Where does "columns" appear in the data? Return each line that holds it.

• • • • • • •

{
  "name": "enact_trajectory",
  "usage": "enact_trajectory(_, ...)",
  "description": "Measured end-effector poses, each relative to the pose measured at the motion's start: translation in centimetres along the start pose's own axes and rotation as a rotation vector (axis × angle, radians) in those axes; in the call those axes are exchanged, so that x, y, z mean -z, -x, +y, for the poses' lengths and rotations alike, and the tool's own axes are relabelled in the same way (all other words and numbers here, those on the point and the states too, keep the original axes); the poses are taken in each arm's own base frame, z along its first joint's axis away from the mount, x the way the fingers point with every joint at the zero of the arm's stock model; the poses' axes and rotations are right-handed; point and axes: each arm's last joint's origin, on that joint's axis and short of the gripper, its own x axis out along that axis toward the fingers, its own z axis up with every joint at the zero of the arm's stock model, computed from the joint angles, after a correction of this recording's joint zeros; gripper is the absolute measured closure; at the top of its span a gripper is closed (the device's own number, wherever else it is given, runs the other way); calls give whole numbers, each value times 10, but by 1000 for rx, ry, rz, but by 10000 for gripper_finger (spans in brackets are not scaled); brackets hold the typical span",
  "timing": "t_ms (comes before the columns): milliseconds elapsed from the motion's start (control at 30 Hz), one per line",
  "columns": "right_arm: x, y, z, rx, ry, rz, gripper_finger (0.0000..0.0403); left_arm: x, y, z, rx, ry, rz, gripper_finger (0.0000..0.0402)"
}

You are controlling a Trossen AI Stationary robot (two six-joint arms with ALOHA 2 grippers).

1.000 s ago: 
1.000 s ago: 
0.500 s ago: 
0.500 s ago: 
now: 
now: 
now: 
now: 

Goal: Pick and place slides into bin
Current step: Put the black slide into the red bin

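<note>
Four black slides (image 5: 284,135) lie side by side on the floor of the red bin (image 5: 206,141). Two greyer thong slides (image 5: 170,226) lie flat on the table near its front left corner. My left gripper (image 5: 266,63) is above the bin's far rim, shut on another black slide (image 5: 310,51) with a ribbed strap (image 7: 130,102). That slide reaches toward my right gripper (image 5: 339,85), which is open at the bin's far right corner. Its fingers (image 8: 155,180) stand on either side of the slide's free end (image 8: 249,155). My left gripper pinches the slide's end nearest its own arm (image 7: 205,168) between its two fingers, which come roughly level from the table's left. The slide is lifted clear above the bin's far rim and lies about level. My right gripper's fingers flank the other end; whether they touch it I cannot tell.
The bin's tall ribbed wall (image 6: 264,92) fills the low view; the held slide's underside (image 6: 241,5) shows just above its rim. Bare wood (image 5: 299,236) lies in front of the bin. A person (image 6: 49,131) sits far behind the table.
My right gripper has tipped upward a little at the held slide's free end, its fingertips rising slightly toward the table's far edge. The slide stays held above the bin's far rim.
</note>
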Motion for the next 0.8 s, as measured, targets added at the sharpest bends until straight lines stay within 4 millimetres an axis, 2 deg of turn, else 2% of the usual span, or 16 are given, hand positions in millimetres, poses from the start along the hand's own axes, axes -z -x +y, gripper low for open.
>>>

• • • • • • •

• REPLY
  "timing": "t_ms (comes before the columns): milliseconds elapsed from the motion's start (control at 30 Hz), one per line",
  "columns": "right_arm: x, y, z, rx, ry, rz, gripper_finger (0.0000..0.0403); left_arm: x, y, z, rx, ry, rz, gripper_finger (0.0000..0.0402)"

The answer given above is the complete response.